Mike Cooley is somewhat more direct. “I wanted this to be a no bones about it, in your face political album,” he says. “I wanted to piss off the assholes.”
AMERICAN BAND’s considerable force can in part be credited to the sheer musical strength of the current Drive-By Truckers line-up, with Hood and Cooley joined by bassist Matt Patton, keyboardist/multi-instrumentalist Jay Gonzalez, and drummer Brad Morgan – together, the longest-lasting iteration in the band’s two-decade history. AMERICAN BAND follows ENGLISH OCEANS and 2015’s IT’S GREAT TO BE ALIVE!, marking the first time DBT have made three consecutive LPs with the same hard-traveling crew.
“This is the longest period of stability in our band’s history,” says Hood. “I think we finally hit the magic formula. It’s made everything more fun than it’s ever been, making records and playing shows.”
Drive-By Truckers might have maintained constancy but Hood embraced change by moving his family to Portland, OR in July 2015, a physical shift which he says “opened the floodgates” to a batch of deeply felt, strikingly emotional new songs. Having recorded the bulk of their canon in Athens, GA, the band was also eager to reinvent their own surroundings. Memphis was considered but when DBT’s November 2015 tour wrapped in Nashville, the band decided to spend a few days at the legendary Sound Emporium getting a head start on the new record.
Never ones to screw around in the studio, DBT cranked out nine new songs in just three 14-hour shifts, as ever with producer/engineer David Barbe at the helm. Coming in directly from the road put a head of steam behind the band, allowing them to lay it all out live on the floor, tracking songs like “Once They Banned Imagine” in little more than a single take.
“We realized we had most of the record,” Hood says, “so we went back after the holidays for four more days, but ended up finishing it in three. We tend to usually take about two weeks to make a record so this was really quick.”
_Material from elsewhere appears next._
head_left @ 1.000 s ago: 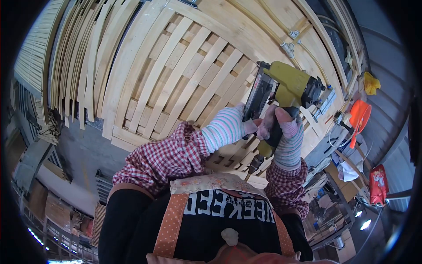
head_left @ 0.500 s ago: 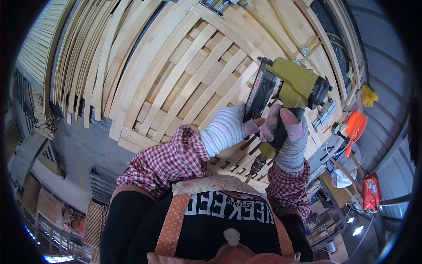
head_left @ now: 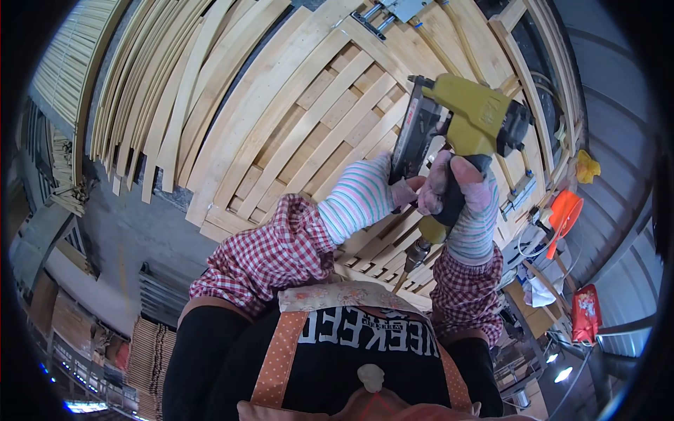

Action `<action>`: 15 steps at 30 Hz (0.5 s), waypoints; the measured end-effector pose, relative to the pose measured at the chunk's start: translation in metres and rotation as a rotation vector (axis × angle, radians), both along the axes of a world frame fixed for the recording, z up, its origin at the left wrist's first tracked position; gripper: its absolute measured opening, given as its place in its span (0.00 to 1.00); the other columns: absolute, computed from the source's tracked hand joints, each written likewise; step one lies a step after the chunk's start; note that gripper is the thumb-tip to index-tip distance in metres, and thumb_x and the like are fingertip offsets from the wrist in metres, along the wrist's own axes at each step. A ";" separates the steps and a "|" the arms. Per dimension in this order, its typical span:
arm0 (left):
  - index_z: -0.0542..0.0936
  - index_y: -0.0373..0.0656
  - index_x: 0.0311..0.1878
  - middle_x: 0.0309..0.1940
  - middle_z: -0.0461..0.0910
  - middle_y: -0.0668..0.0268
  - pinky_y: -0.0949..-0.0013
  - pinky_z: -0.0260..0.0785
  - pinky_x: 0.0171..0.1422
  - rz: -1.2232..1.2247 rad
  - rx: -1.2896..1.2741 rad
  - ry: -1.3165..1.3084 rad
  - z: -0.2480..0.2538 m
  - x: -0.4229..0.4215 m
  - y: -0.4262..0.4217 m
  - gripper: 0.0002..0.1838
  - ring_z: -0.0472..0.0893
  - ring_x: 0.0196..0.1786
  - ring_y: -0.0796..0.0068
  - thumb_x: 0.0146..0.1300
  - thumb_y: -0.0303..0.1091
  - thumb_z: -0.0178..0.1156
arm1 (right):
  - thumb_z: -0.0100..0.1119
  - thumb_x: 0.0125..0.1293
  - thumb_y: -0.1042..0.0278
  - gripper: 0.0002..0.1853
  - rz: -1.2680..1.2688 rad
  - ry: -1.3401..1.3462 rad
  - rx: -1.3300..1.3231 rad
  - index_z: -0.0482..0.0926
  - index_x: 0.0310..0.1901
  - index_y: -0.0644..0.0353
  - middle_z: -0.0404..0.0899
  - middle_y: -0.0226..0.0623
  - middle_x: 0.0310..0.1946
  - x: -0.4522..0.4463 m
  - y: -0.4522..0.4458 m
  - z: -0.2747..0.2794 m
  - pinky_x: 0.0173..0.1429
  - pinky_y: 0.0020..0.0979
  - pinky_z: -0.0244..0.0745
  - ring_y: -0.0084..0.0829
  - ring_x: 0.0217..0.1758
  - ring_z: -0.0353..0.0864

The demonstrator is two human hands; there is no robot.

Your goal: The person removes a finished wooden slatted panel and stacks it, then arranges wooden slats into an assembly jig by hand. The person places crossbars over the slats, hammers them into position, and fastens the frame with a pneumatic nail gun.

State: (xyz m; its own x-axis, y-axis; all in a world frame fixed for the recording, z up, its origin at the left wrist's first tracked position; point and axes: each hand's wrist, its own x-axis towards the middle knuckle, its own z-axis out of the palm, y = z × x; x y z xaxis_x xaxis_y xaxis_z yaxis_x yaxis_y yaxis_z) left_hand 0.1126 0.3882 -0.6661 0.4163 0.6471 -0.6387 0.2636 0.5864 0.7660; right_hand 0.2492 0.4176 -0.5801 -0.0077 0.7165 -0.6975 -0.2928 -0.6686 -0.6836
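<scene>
A yellow-green nail gun (head_left: 477,105) with a black magazine (head_left: 415,130) is held above a slatted wooden panel (head_left: 316,133). My right hand (head_left: 460,193) is wrapped round its black grip, the fingers curled. My left hand (head_left: 372,191) closes on the lower end of the magazine, its thumb and fingertips close to my right hand. Both hands wear striped fingerless gloves. A hose fitting (head_left: 417,254) hangs below the grip, pointing towards my apron.
Long wooden strips (head_left: 165,91) are stacked at the left. Metal clamp parts (head_left: 382,15) sit at the panel's top edge. Yellow hoses (head_left: 467,42) run along the wood. At the right are an orange funnel-like object (head_left: 564,214) and a red bag (head_left: 585,313).
The panel and surroundings have shifted rightwards in view, and more of the metal clamp shows at the top. The nail gun has risen slightly, still in both hands.
</scene>
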 end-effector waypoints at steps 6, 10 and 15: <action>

“That was a lot of fun,” the Alabama-based Cooley says, “and a shorter drive for me.”
Speed was of the essence, as DBT was determined to get their record out at the height of the 2016 election season. By their very nature, Drive-By Truckers has always been an inherently political act, “but this is the first time it’s been out there on the surface,” Cooley says, “No bones about it.”
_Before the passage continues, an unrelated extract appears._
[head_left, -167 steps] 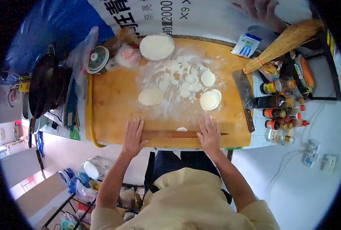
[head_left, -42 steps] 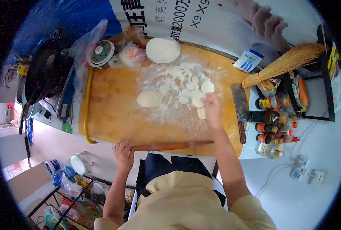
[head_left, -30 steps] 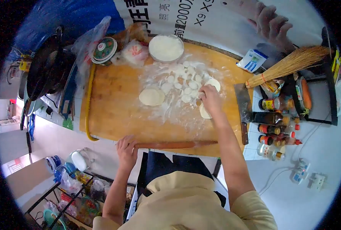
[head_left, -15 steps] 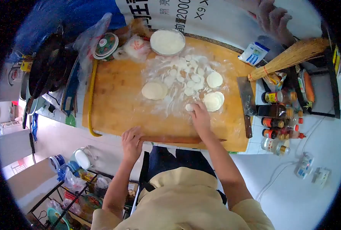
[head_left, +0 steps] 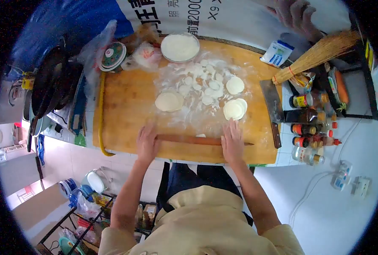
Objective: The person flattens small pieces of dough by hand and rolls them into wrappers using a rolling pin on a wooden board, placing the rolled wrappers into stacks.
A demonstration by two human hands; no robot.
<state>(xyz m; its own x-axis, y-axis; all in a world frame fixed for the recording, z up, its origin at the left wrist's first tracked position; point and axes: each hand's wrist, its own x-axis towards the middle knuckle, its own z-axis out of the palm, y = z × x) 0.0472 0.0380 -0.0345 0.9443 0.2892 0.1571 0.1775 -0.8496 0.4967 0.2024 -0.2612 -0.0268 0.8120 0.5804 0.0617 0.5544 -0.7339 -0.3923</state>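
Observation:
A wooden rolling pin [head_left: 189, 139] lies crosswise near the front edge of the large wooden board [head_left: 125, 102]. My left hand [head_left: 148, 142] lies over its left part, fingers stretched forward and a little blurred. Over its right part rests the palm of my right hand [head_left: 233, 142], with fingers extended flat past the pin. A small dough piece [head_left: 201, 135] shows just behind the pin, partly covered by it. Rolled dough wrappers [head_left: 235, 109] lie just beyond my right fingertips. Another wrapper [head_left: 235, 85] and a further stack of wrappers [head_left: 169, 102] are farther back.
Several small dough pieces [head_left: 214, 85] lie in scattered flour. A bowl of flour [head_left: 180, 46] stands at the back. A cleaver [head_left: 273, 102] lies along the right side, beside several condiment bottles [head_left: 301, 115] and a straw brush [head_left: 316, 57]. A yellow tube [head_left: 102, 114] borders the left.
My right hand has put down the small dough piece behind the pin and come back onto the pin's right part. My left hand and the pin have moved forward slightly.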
“I’ve always considered our band to be political,” Hood says. “I’ve studied and followed politics since I was a small kid. I got in trouble in third grade for a paper I wrote about Watergate – the teacher sent a note home to my parents saying I was voicing opinions about our president that she didn’t appreciate. That’s the one time I got in trouble at school where my parents sided with me.”
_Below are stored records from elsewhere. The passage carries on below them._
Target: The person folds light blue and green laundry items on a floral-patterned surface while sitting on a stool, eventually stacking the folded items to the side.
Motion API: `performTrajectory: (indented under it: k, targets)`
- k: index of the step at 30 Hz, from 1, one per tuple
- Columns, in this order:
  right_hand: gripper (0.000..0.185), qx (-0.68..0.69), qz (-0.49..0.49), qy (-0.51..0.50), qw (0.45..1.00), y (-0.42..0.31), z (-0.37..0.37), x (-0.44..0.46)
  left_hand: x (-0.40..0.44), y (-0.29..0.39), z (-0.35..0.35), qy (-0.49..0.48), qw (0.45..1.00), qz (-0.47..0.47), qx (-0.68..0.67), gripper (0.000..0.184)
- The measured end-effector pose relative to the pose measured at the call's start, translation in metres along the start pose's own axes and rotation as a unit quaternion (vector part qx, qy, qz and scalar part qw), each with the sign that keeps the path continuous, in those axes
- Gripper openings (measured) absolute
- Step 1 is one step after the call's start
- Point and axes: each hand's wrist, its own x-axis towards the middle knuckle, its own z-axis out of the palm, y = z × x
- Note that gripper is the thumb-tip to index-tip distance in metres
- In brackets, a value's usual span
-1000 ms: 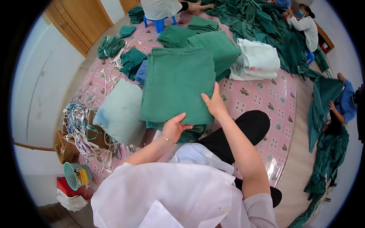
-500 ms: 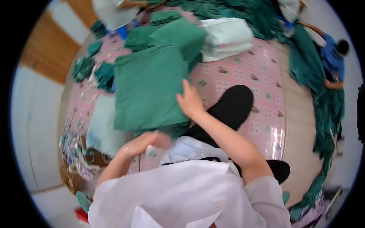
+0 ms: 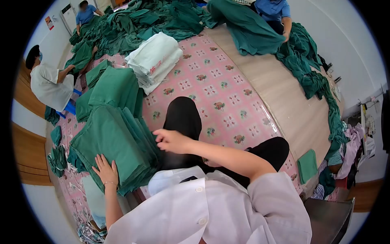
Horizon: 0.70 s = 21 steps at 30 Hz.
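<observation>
My left hand (image 3: 106, 168) lies flat, fingers spread, on the near left part of a stack of folded green cloths (image 3: 107, 140). Beside that stack's right edge, in front of my knee, is my right hand (image 3: 170, 141). Its fingers are loosely bent and a little apart, with nothing visible in them. Many layered folds show along the stack's right side. Directly behind it stands another pile of folded green cloth (image 3: 113, 87). A bundle of white folded cloth (image 3: 154, 59) with red marks sits farther back.
Pink patterned sheeting (image 3: 219, 87) covers the floor, bordered on the right by a beige strip (image 3: 280, 105). Loose green cloth (image 3: 162, 20) is heaped at the back. Co-workers handle green cloth at the left, back and upper right. A small green folded cloth (image 3: 307, 166) lies at right.
My view has swung to the right. My left hand has gone from in front of the stack to flat on top of it. My right hand now sits slightly off the stack's edge.
</observation>
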Motion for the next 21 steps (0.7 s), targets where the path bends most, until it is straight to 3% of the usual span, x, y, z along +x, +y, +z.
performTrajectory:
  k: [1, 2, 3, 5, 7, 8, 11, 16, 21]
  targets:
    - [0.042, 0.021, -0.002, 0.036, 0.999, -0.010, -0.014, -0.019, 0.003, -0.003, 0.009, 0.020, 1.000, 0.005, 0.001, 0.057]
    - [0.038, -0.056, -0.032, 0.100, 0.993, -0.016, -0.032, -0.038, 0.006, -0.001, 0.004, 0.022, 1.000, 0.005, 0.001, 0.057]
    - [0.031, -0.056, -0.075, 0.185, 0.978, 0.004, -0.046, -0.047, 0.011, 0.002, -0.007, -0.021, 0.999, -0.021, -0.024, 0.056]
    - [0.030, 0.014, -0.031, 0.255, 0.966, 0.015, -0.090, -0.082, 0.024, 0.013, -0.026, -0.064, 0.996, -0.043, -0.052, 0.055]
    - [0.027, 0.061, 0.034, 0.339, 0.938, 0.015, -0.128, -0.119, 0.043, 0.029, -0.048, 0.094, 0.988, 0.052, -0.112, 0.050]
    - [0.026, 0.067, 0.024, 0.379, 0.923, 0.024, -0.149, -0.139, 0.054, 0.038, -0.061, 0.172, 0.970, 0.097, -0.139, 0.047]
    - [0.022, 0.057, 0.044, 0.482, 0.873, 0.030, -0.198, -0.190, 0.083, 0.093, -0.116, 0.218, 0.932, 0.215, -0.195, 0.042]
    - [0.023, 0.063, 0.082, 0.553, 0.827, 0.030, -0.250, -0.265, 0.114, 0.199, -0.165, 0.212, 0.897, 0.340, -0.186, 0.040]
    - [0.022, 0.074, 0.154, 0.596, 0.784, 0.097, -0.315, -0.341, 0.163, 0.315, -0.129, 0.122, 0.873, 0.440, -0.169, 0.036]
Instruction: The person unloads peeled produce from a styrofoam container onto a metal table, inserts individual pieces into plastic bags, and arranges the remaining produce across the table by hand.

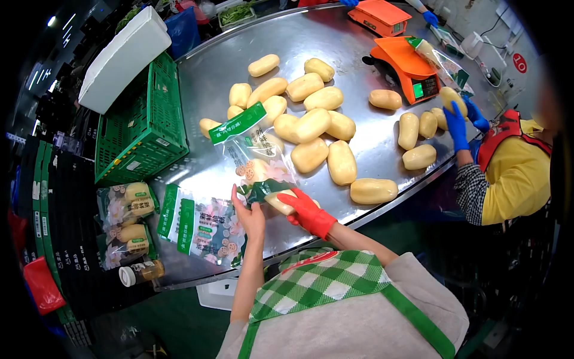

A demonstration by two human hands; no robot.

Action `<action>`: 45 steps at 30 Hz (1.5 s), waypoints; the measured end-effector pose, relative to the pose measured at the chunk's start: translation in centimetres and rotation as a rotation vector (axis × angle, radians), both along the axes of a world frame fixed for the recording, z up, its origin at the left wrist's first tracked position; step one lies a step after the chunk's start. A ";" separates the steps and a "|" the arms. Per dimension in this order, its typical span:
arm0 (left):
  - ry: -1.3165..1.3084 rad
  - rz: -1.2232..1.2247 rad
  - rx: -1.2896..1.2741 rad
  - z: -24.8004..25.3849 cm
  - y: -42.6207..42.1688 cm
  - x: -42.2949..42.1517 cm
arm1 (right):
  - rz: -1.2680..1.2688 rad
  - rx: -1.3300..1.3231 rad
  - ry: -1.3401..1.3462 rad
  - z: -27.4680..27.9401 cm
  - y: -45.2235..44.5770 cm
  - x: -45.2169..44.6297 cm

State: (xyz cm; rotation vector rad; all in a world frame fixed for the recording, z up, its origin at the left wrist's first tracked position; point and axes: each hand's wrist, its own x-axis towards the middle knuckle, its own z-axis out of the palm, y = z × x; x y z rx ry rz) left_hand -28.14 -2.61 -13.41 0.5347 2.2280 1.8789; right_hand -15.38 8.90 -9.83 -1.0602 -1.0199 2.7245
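Note:
My left hand [249, 219], bare, grips the near edge of a clear printed plastic bag [236, 151] with green bands. Pieces of lotus root show through the bag's film. In a red glove, my right hand [312, 216] holds a peeled lotus root [278, 202] at the bag's near end. How far this piece is inside the bag is hard to make out. Beyond my hands lies a loose pile of lotus roots [312, 124] on the metal table [203, 72]. Flat printed bags [212, 230] are stacked left of my left hand.
Filled bags [127, 206] and a lidded jar [142, 273] sit at the left edge. A green crate [143, 122] carries a white foam box [122, 57]. Orange scales [408, 69] stand at the right. A co-worker's blue-gloved hand [458, 127] holds a lotus root.

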 end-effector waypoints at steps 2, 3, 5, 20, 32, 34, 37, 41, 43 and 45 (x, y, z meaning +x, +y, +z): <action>0.424 -0.038 -0.166 -0.5 0.5 -0.7 | 0.045 0.122 -0.067 0.5 -0.2 -0.3; 0.513 -0.006 -0.163 -0.1 0.6 -0.8 | 0.066 0.185 -0.100 0.8 -0.3 -0.5; 0.587 -0.144 -0.197 2.3 0.2 0.1 | -0.093 0.736 -0.022 -2.0 -1.6 -1.7; 0.615 -0.377 -0.199 8.2 -2.1 4.1 | 0.015 1.208 0.260 -5.9 -0.9 -4.6; 0.522 -0.377 -0.115 7.6 -3.0 3.8 | -0.072 0.153 0.539 -4.1 -2.6 -8.5; 0.547 -0.350 -0.150 7.1 -3.1 2.8 | -0.061 0.014 0.558 -4.2 -2.3 -9.1; 0.612 -0.360 -0.193 7.1 -3.1 1.6 | -0.097 0.014 0.633 -9.1 -2.8 -9.3; 0.606 -0.348 -0.276 7.6 -2.9 1.3 | 0.216 1.002 0.430 -5.7 -2.0 -4.9; 0.592 -0.340 -0.302 7.9 -2.7 0.9 | 0.374 1.244 0.200 -0.5 -1.7 -1.3; 0.600 -0.323 -0.298 8.2 -2.4 0.7 | 0.320 1.281 -0.034 1.4 0.1 3.4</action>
“SOUTHERN ROCK OPERA was a pretty political record,” Cooley says. “But we hadn’t had our first black president yet. We hadn’t sat in the bleachers and watched the backlash, which, as acquainted as we are with racism, went beyond what anyone imagined it would be.”
Political matters reared their head on 2014’s ENGLISH OCEANS, most explicitly on Cooley’s “Made Up English Oceans,” detailing the life and crimes of late Republican black ops master Lee Atwater. Hood further sharpened his own skills by penning an op-ed for the New York Times condemning the Confederate Flag and its vile role in Southern culture.
“That was a major learning experience,” he says. “Working with an editor, how to streamline what I’m trying to say, how to find the most powerful part and get rid of some of the excess. It was really grueling but I was eager to take it on and learn as much as I could from it.”
Hood delivered a finished draft to the Old Gray Lady and within moments, wrote the ferocious “Darkened Flags On The Cusp Of Dawn” on a borrowed guitar – his own gear in a moving van on its way to his family’s new home in Portland. The song, like so much of the album, is a direct response to 2014’s police shootings of unarmed African-Americans, a moment both Hood and Cooley see as the catalyst for their blunt new approach. Long haunted by the police shooting of a mentally ill neighbor in his former hometown of Athens, GA, Hood wrote “What It Means” in the heat of Ferguson, Staten Island, and the subsequent emergence of the Black Lives Matter movement.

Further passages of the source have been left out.